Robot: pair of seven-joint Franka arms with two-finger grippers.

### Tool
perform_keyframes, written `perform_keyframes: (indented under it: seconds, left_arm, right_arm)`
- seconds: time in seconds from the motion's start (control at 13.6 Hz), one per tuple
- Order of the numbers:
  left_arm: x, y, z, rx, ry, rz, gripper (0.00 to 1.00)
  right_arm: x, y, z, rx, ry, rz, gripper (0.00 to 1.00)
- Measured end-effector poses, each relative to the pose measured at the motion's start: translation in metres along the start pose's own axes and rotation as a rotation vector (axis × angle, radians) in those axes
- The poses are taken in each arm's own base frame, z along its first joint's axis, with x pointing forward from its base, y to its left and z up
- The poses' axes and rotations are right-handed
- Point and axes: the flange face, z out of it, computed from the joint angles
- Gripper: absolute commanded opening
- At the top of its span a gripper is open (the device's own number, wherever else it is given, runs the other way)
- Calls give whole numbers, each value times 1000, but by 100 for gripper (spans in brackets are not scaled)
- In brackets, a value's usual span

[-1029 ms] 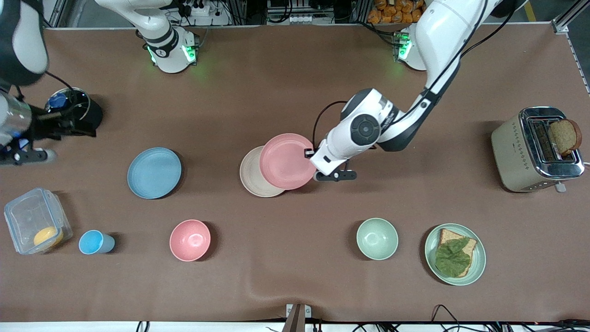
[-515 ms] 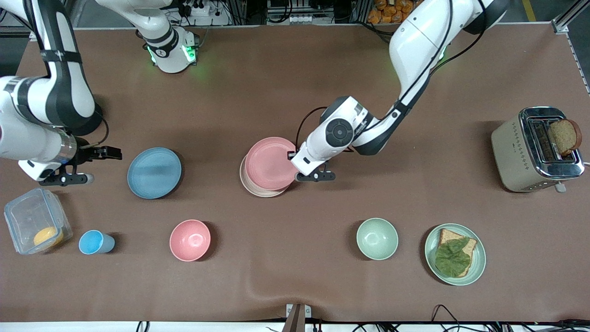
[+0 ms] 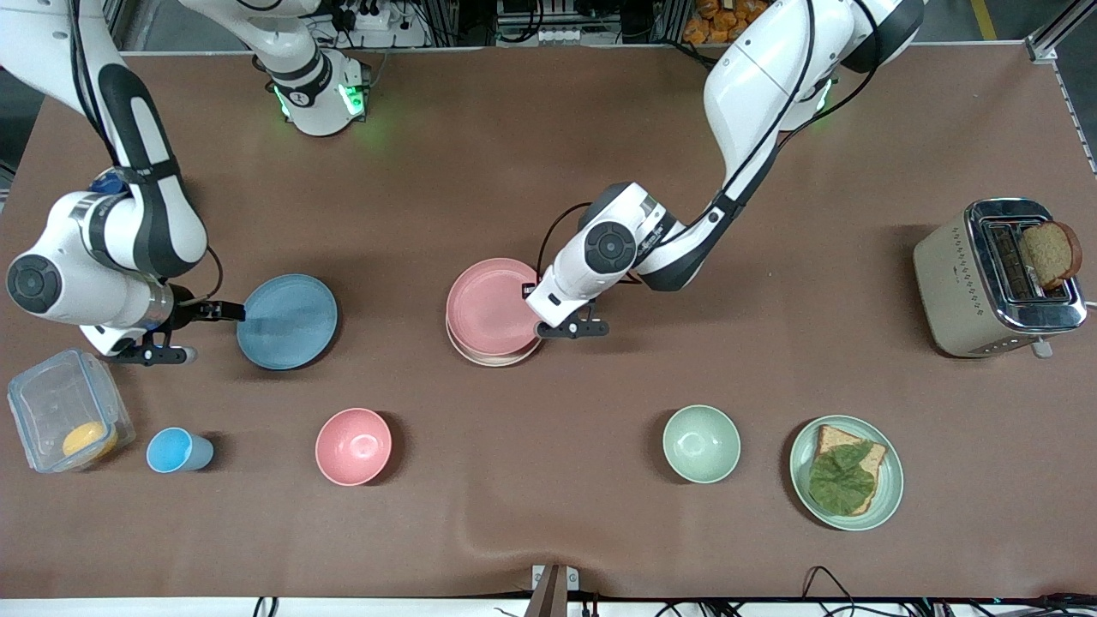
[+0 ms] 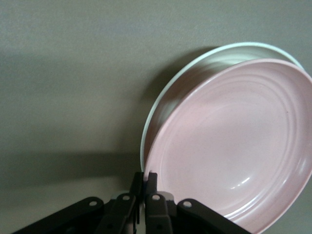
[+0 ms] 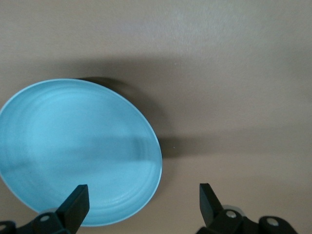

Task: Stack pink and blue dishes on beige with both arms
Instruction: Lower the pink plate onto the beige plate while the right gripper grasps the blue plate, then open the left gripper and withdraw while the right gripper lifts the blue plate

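Left gripper (image 3: 533, 314) pinched shut on rim of flat round matte pink plate (image 3: 490, 307), lowered almost squarely over flat cream-beige plate (image 3: 493, 357), not yet released. Right gripper (image 3: 230, 313) open at edge of flat pastel blue plate (image 3: 287, 321), which lies unlifted toward the right arm's end; blue stacking remains

A robotics lab is showing here, dressed up as a kitchen. Two white arms are bolting to a brown-covered table (image 3: 548, 531), their bases (image 3: 319, 101) glowing green. Aluminium framing (image 3: 1050, 38) and power strips (image 3: 364, 15) are running along the table's edge by the bases, cables trailing off the edge nearest the front camera. A toaster (image 3: 986, 278) is holding bread, and what are probably snack packets (image 3: 728, 21) are sitting on a rack by the framing.
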Motion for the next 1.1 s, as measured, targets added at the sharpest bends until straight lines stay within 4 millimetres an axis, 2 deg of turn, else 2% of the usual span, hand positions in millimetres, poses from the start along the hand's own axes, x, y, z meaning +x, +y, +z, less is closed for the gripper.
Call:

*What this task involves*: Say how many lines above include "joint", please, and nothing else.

*Response to this exercise*: 3